[Task to complete] Only one stretch of the data below is wanted: the lines from the one with "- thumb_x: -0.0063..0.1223" through the one with "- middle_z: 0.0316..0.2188", repeated exactly.
═══
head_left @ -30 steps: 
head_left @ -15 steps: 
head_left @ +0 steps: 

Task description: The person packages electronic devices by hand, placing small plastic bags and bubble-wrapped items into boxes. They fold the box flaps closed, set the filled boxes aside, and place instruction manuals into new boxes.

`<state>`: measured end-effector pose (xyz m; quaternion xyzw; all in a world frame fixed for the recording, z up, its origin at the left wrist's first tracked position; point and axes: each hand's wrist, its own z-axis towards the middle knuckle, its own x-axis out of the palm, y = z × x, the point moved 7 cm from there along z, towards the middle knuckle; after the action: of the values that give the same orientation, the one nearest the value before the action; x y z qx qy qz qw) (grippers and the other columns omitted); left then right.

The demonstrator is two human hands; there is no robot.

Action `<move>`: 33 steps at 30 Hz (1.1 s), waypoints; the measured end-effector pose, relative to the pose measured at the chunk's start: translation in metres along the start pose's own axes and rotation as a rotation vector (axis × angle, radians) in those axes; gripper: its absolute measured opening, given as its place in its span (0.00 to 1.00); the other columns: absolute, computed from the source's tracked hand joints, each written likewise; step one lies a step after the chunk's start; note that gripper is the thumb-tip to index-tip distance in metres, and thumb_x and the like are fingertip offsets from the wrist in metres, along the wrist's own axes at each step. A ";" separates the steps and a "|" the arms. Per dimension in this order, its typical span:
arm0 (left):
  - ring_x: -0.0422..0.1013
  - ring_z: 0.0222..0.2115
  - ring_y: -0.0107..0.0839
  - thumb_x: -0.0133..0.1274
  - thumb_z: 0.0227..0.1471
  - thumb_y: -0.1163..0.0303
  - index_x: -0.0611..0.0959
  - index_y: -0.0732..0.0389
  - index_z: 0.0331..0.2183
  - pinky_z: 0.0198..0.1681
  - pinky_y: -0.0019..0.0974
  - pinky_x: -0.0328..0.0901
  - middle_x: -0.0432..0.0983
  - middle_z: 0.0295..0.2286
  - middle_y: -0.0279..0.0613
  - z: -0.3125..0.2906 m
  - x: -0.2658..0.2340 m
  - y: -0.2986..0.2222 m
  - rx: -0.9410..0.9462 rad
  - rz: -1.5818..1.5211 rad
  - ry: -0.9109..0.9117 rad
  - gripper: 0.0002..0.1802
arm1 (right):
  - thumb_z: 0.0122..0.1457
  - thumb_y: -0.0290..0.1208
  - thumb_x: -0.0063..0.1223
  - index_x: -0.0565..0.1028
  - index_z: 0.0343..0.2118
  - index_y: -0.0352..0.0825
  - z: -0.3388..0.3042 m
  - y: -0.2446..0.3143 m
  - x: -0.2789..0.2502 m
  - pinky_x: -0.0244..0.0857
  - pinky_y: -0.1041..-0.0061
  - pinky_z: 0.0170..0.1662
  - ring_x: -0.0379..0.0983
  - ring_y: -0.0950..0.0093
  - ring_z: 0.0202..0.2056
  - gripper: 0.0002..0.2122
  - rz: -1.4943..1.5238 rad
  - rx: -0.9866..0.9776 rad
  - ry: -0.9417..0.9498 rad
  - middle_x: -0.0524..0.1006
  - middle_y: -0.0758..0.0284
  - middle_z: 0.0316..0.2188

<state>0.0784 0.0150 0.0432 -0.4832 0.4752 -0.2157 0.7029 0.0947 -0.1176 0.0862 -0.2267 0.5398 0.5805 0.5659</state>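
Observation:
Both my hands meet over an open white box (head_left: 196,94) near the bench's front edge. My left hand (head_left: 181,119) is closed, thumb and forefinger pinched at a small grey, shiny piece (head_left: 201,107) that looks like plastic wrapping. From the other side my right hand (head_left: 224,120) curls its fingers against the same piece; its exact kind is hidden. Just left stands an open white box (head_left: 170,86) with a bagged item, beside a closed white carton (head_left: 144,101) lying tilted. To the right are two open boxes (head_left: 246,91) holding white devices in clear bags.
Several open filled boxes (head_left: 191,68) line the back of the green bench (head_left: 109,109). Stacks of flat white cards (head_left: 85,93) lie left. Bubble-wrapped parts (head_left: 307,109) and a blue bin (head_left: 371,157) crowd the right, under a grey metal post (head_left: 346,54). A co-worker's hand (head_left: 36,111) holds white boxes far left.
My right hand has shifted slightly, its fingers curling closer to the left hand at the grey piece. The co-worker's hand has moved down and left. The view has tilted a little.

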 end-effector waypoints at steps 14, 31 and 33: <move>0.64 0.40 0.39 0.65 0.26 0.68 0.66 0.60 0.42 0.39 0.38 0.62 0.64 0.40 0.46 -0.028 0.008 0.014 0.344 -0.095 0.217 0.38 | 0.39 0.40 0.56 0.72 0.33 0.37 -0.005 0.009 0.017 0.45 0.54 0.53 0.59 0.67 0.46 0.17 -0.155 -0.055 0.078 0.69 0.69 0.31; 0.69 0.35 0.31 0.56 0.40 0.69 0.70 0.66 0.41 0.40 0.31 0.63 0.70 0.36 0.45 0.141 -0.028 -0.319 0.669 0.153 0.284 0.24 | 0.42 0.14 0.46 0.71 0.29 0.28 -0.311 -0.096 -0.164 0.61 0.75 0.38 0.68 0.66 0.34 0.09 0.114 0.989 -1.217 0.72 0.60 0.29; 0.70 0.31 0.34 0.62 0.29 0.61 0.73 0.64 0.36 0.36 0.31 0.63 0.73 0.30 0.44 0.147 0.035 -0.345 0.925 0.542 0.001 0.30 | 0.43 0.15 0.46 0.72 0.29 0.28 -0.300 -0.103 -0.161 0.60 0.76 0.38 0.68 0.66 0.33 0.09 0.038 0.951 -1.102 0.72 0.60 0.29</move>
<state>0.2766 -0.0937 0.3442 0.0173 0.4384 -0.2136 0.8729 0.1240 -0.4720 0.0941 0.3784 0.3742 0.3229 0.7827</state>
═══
[Problem solution]
  - thumb_x: -0.0063..0.1223
  - index_x: -0.0565..0.1028
  - index_z: 0.0343..0.2118
  - index_y: -0.0352..0.0825
  - z: -0.3388..0.3042 m
  - y: -0.2446..0.3143 m
  - x: -0.2789..0.2502 m
  - pinky_x: -0.0244..0.0857
  - pinky_y: -0.1041..-0.0061
  - pinky_z: 0.0170..0.1662
  - ring_x: -0.0379..0.0983
  - ring_y: -0.0950..0.0093
  - ring_z: 0.0202..0.2056
  - gripper: 0.0002..0.2122
  - rz: -1.4943..1.5238 rad
  - rx: -0.9866..0.9776 rad
  - ry: -0.9417..0.9498 rad
  - middle_x: -0.0524..0.1006
  - middle_y: -0.0758..0.0284
  - middle_z: 0.0316..0.2188

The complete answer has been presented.